Task: The answer should consist of every line in the material below that has the word "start".

Provided data:
_ _ _
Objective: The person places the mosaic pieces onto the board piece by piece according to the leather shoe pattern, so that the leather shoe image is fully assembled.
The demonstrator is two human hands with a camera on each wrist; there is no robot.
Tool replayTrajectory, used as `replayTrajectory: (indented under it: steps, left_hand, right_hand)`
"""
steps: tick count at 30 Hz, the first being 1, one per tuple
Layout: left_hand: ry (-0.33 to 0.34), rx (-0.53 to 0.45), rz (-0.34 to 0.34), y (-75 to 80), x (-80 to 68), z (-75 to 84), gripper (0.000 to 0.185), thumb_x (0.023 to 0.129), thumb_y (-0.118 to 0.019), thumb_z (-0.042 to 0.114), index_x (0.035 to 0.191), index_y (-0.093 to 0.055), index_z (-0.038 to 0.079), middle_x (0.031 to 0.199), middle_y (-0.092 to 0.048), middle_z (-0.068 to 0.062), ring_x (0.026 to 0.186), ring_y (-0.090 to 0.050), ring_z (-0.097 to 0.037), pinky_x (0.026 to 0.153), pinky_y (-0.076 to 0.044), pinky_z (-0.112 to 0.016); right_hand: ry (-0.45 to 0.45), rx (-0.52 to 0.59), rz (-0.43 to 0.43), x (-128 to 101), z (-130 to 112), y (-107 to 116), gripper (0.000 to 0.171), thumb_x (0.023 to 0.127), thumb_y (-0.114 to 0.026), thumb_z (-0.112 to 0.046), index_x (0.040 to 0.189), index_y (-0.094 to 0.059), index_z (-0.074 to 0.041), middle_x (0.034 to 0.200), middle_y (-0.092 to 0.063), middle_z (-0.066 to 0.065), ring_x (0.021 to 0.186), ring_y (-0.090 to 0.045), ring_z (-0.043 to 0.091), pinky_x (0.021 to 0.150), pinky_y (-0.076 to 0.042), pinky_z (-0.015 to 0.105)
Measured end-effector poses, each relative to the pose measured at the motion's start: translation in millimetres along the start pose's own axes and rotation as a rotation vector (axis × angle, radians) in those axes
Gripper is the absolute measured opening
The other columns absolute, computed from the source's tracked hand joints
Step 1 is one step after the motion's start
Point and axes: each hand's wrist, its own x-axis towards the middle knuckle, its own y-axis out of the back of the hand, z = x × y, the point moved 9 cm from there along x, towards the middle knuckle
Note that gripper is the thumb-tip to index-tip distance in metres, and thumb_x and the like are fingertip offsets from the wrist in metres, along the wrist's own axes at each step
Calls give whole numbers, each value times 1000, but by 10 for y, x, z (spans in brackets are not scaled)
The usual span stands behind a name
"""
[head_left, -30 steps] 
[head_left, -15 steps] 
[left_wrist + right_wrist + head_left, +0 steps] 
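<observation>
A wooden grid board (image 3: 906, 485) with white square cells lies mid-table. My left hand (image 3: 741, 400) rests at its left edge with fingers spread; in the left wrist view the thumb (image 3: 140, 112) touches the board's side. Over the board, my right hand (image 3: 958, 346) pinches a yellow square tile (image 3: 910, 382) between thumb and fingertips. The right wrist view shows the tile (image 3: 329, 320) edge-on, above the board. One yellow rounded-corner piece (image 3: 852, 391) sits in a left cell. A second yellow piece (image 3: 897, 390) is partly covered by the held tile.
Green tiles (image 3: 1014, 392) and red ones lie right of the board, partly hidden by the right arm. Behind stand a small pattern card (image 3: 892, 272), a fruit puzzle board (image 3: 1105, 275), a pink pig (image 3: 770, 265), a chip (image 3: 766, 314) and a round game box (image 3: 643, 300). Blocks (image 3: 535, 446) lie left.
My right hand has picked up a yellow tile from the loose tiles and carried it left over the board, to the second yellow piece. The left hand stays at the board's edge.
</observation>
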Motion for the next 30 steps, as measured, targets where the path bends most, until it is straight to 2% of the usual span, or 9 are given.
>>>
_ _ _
Worked solution:
Measured end-effector poses, each relative to the pose measured at the motion's start: translation in millimetres along the start pose's own axes and rotation as a rotation vector (axis × angle, radians) in those axes
Step 1 is one step after the motion's start

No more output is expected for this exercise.